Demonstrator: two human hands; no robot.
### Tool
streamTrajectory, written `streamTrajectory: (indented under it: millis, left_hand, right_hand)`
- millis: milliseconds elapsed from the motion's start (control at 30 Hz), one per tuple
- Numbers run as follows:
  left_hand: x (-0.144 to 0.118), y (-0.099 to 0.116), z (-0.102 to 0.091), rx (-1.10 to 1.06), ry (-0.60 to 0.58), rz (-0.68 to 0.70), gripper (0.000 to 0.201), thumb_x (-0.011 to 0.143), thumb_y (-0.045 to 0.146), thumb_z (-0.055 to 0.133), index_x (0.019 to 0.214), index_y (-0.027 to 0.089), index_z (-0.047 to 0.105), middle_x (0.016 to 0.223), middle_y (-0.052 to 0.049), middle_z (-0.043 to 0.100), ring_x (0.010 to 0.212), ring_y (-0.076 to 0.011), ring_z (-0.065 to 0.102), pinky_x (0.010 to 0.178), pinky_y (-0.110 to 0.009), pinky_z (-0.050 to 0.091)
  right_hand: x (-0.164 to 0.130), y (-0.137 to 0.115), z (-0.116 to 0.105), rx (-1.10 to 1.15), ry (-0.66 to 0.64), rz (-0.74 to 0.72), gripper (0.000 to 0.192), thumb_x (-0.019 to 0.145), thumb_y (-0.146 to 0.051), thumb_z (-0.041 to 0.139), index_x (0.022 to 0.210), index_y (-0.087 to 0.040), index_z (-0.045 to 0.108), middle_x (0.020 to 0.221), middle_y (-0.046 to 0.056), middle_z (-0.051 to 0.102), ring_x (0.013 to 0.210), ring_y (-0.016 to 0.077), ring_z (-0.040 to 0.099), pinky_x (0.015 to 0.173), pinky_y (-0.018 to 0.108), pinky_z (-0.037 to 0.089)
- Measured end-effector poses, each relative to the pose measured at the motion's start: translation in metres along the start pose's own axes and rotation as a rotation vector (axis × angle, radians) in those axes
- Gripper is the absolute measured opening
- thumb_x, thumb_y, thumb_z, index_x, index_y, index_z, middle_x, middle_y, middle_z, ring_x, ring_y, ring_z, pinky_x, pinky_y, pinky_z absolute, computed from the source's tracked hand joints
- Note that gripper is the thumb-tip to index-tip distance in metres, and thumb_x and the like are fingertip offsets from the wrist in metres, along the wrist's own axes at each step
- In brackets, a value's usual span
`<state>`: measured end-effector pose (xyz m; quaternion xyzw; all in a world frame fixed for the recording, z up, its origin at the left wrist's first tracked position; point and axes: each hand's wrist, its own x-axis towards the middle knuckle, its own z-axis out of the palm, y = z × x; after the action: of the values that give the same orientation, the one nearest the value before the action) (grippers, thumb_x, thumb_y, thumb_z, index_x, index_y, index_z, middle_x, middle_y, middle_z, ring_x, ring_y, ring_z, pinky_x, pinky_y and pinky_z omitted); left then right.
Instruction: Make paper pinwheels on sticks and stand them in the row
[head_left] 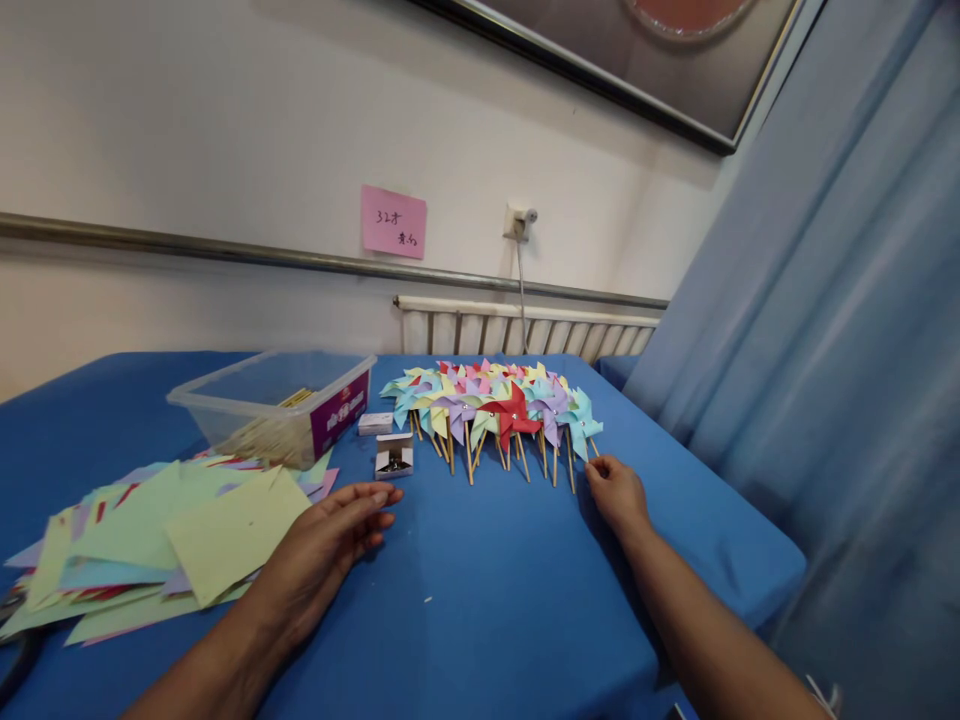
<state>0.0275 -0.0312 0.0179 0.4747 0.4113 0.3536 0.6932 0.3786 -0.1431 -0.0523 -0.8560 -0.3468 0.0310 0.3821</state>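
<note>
My left hand (322,552) lies flat on the blue tablecloth (487,590), fingers apart, holding nothing, beside a spread of coloured paper squares (172,530). My right hand (616,492) rests further right, its fingertips at the wooden stick of the rightmost pinwheel. A heap of finished paper pinwheels (491,405) in red, purple, yellow and light blue lies in a row ahead, sticks pointing toward me. I cannot tell whether the right fingers pinch the stick or only touch it.
A clear plastic tub (277,400) with wooden sticks stands at the back left. A small open box of pins (394,455) and a white box (375,423) lie between tub and pinwheels. A blue curtain (840,350) hangs right; a radiator (525,332) stands behind the table.
</note>
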Motion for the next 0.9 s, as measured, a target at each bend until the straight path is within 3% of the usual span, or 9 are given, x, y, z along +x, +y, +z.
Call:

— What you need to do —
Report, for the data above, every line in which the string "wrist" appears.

— Exercise result —
- Note that gripper is the thumb-tip to index-tip distance in metres, and thumb_x and the like are fingertip offsets from the wrist in metres, along the wrist's own axes at each step
`<state>`: measured end-effector pose (xyz m; quaternion xyzw; all in a world frame fixed for the recording, z up, its origin at the left wrist's first tracked position; point and axes: each hand's wrist, its own x-axis towards the middle knuckle, its own z-axis out of the palm, y = z × x; after the action: of the values that give the same orientation, the one nearest the value before the action) (grippers, thumb_x, thumb_y, thumb_z, index_x, index_y, index_z, middle_x, middle_y, middle_z, ring_x, ring_y, ring_z, pinky_x, pinky_y and pinky_z omitted); left then right.

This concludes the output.